Start the target service (e.g., via docker-compose), then send HTTP GET or POST requests to the endpoints under test. Parse the JSON response and extract key fields—in the NP-Classifier case, validate that /model/metadata returns input layers named 'input_2048' and 'input_4096' and output layer 'output'. Compare extracted field values against a known specification or schema. Write the full response to a file for logging and future audit.
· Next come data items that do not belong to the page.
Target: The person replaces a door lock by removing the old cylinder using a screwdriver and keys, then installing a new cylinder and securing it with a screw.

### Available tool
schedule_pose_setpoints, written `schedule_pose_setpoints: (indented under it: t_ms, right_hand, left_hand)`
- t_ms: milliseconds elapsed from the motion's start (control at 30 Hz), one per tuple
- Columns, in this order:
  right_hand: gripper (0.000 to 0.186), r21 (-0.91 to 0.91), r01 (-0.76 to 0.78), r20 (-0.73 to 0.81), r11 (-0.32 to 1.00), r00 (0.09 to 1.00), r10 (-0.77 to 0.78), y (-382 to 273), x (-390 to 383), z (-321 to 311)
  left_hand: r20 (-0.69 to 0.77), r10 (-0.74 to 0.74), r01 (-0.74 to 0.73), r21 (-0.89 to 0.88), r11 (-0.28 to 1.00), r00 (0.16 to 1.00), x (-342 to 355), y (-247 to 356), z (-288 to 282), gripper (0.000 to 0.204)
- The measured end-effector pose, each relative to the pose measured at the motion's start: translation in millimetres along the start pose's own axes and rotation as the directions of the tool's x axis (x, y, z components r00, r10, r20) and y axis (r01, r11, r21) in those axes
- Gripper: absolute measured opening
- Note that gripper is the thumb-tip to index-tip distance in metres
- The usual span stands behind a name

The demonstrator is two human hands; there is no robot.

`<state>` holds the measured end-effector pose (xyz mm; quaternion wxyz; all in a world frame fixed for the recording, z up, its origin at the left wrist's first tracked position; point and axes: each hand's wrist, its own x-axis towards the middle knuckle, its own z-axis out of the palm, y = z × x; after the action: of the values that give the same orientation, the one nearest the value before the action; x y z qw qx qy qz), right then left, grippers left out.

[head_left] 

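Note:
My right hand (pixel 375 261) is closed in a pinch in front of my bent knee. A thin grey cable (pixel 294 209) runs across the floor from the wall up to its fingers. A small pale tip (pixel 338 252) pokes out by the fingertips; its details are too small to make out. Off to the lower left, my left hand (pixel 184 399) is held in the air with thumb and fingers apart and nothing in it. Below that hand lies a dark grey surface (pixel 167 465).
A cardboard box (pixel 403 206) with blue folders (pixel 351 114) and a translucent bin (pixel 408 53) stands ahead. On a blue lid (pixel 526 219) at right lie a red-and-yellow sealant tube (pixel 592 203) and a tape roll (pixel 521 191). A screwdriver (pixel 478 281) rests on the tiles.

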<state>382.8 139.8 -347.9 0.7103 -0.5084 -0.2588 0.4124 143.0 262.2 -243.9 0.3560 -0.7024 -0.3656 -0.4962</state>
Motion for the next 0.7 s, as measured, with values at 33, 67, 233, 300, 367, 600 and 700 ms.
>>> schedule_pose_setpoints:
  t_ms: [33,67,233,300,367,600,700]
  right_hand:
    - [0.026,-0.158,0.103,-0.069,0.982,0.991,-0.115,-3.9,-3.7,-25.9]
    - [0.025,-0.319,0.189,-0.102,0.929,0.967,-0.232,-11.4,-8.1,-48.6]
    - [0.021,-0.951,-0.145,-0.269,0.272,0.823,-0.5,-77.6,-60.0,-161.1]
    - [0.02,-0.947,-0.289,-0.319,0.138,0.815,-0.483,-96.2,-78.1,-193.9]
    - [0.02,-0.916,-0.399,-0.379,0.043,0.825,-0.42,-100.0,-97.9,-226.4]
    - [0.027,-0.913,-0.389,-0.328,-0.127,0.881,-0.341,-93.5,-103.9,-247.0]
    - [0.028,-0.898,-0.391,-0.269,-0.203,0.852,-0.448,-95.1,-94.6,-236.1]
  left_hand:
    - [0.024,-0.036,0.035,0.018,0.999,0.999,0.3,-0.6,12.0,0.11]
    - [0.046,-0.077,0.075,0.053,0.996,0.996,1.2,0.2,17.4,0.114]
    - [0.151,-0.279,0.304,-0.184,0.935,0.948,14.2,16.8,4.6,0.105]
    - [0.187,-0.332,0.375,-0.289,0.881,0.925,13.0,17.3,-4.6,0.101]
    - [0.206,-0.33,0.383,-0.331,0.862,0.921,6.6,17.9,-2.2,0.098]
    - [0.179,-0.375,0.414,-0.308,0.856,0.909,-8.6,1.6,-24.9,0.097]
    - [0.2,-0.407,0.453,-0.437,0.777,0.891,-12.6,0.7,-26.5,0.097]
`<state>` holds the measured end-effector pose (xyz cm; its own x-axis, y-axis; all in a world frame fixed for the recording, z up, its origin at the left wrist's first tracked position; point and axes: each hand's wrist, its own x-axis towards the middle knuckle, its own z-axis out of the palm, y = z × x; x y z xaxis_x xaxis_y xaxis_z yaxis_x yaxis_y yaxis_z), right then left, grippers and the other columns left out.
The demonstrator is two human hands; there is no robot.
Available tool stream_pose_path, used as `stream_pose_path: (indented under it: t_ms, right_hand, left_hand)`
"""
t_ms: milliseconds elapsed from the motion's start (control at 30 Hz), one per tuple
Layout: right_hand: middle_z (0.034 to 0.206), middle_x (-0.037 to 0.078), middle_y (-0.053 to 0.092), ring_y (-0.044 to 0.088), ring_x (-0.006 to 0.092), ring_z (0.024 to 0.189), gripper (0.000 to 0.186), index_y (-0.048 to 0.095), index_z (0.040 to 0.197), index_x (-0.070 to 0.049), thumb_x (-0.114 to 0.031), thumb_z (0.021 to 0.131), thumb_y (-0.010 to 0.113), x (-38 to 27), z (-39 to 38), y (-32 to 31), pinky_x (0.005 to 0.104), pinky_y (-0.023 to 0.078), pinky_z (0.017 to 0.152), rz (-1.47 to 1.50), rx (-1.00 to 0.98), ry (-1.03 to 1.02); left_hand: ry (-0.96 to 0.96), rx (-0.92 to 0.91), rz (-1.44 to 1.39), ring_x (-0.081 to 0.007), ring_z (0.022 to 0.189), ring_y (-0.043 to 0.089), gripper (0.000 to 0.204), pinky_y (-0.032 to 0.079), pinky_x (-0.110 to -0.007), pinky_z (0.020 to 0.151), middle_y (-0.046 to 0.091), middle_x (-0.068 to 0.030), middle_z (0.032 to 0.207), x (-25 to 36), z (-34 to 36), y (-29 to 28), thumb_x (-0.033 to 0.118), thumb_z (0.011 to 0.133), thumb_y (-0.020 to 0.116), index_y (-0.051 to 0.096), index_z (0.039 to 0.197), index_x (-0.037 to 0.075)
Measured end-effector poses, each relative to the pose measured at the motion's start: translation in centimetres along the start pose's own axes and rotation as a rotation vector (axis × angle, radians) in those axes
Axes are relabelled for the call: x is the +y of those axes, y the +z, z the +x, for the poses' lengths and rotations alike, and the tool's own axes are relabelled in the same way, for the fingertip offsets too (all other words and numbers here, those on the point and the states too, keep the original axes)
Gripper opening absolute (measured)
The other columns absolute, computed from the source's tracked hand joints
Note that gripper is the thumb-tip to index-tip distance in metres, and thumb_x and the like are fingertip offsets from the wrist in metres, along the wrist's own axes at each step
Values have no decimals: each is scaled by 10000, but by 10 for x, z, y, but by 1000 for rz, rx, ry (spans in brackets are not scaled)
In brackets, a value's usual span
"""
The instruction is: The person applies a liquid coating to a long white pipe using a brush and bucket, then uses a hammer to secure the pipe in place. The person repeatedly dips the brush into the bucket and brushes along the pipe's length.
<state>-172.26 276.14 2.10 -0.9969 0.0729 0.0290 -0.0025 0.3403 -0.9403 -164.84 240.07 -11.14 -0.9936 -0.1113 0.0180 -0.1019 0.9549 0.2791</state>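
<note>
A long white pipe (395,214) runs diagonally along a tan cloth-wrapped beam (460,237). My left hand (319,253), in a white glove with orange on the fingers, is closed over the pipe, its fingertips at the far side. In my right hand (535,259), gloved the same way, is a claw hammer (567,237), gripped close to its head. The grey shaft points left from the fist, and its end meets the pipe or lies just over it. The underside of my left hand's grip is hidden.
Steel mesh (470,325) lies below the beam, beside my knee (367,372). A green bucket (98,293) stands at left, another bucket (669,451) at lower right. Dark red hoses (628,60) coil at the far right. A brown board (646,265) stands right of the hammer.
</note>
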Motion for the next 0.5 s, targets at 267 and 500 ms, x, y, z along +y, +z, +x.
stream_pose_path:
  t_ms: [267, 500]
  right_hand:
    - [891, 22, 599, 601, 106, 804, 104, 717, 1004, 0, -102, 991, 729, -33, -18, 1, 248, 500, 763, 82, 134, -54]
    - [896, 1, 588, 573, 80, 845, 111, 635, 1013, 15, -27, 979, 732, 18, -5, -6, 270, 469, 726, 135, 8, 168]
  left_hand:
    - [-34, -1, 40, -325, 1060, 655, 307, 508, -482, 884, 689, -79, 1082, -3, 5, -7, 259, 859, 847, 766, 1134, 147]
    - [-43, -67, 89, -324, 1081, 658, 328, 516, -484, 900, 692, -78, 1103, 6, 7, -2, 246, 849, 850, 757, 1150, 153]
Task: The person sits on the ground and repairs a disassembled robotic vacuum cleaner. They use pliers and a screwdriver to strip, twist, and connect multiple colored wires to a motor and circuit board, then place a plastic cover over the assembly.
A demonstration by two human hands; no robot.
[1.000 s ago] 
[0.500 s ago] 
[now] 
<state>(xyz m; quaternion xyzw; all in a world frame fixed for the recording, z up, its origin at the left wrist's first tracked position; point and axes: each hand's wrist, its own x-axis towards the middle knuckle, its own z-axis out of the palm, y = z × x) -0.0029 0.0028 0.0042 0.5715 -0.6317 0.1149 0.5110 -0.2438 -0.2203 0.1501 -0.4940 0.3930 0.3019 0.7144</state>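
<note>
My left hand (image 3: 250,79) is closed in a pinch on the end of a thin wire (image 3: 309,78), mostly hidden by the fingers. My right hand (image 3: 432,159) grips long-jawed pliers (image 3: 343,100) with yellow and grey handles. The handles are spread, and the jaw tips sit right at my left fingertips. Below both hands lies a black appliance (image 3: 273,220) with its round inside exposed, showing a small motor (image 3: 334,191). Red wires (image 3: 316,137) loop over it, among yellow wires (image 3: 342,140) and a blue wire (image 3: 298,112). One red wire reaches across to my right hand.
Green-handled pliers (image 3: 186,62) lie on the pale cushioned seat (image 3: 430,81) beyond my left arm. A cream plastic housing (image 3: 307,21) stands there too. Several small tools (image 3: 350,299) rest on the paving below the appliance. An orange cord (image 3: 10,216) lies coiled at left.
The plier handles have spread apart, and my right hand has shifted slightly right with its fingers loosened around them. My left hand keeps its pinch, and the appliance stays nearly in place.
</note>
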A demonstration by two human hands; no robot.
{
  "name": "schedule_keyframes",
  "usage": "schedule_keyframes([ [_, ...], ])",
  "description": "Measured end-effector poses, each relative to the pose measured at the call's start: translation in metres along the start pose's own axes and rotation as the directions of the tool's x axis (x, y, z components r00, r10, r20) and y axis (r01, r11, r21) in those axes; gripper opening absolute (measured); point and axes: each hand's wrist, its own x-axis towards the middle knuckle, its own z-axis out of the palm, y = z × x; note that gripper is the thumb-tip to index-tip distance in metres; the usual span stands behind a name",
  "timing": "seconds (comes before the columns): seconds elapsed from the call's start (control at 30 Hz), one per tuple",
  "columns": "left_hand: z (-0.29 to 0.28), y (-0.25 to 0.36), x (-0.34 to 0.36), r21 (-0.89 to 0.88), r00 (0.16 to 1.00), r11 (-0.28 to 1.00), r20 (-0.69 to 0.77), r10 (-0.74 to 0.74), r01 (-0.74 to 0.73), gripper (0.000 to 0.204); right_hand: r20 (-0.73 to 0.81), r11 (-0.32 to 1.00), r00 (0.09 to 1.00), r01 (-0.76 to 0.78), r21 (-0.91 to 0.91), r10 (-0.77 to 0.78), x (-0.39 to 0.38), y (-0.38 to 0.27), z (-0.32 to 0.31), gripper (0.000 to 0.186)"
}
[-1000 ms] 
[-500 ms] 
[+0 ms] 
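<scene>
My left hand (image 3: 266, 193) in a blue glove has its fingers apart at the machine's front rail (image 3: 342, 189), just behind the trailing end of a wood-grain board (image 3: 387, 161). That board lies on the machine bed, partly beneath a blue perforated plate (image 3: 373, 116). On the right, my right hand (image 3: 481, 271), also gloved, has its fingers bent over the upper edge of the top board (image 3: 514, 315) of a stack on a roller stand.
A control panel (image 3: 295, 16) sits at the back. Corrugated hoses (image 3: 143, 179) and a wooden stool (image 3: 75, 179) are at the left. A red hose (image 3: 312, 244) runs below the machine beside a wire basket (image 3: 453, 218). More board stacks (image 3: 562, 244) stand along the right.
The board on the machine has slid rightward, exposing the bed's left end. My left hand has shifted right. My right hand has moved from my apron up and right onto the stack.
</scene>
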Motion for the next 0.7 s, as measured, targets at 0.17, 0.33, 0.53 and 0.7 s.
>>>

Fail fast if field names or structure do not match expectations, as misalignment indicates either misconfiguration or a breaking API change that must be resolved before proceeding.

## Related tools

- **docker** (Containerize and run the service (e.g., TensorFlow Serving) locally so the HTTP endpoint is accessible for testing.)
- **docker-compose** (Orchestrate multi-container services (NP-Classifier, TensorFlow Serving) and networking for end-to-end integration testing.)
- **TensorFlow Serving** (Serve the trained model and expose the /model/metadata endpoint whose response structure and field names are validated.) — https://github.com/tensorflow/serving
- **curl / HTTP client library** (Send GET/POST requests to the API endpoint and capture the JSON response.)

## Examples

```
curl -X GET http://localhost:8500/v1/models/np_classifier/metadata | jq '.config.input_config, .config.output_config' > metadata_response.json
```

## Evaluation signals

- HTTP response status code is 200 (or expected success code); non-2xx indicates endpoint failure.
- Response is valid JSON and parses without error.
- All required top-level fields are present in the response (schema completeness check).
- Input layer names extracted from response exactly match 'input_2048' and 'input_4096'; output layer name exactly matches 'output' (field value correctness).
- Response can be serialized to a JSON file without truncation or encoding errors (data integrity).

## Limitations

- This skill assumes the service is already running and accessible on the expected host:port; it does not diagnose deployment or network configuration issues.
- Field name validation is case-sensitive and exact-match; if the model or API is updated to rename layers, the test will fail and the validation spec must be updated manually.
- The skill validates response structure and explicit field values but does not test functional correctness (e.g., whether the model actually classifies compounds correctly); use end-to-end testing for that.
- No timeout or retry logic is specified; long-running or flaky endpoints may cause the test to hang or fail intermittently.

## Evidence

- [other] Does the TensorFlow Serving endpoint at /model/metadata successfully return model metadata including the correct input and output layer names when queried on the running Dockerized NP-Classifier server?: "Does the TensorFlow Serving endpoint at /model/metadata successfully return model metadata including the correct input and output layer names"
- [other] The expected model layer names that should be returned by the /model/metadata endpoint are input layers 'input_2048' and 'input_4096', and output layer 'output'.: "The expected model layer names that should be returned by the /model/metadata endpoint are input layers 'input_2048' and 'input_4096', and output layer 'output'."
- [other] Send an HTTP GET request to the /model/metadata endpoint on the running TensorFlow Serving container. 3. Parse the JSON response and extract input/output layer name fields. 4. Validate that input layers are named 'input_2048' and 'input_4096' and output layer is named 'output'.: "Send an HTTP GET request to the /model/metadata endpoint on the running TensorFlow Serving container. Parse the JSON response and extract input/output layer name fields. Validate that input layers"
- [other] Write the complete metadata response to a JSON file.: "Write the complete metadata response to a JSON file."
- [readme] We pass through tensorflow serving at this url: /model/metadata. If the model input names change, then we need to change it in the code.: "We pass through tensorflow serving at this url: /model/metadata. If the model input names change, then we need to change it in the code."
- [readme] Input layers' names should be "input_2048" and "input_4096". Output layer's name should be "output".: "Input layers' names should be "input_2048" and "input_4096". Output layer's name should be "output"."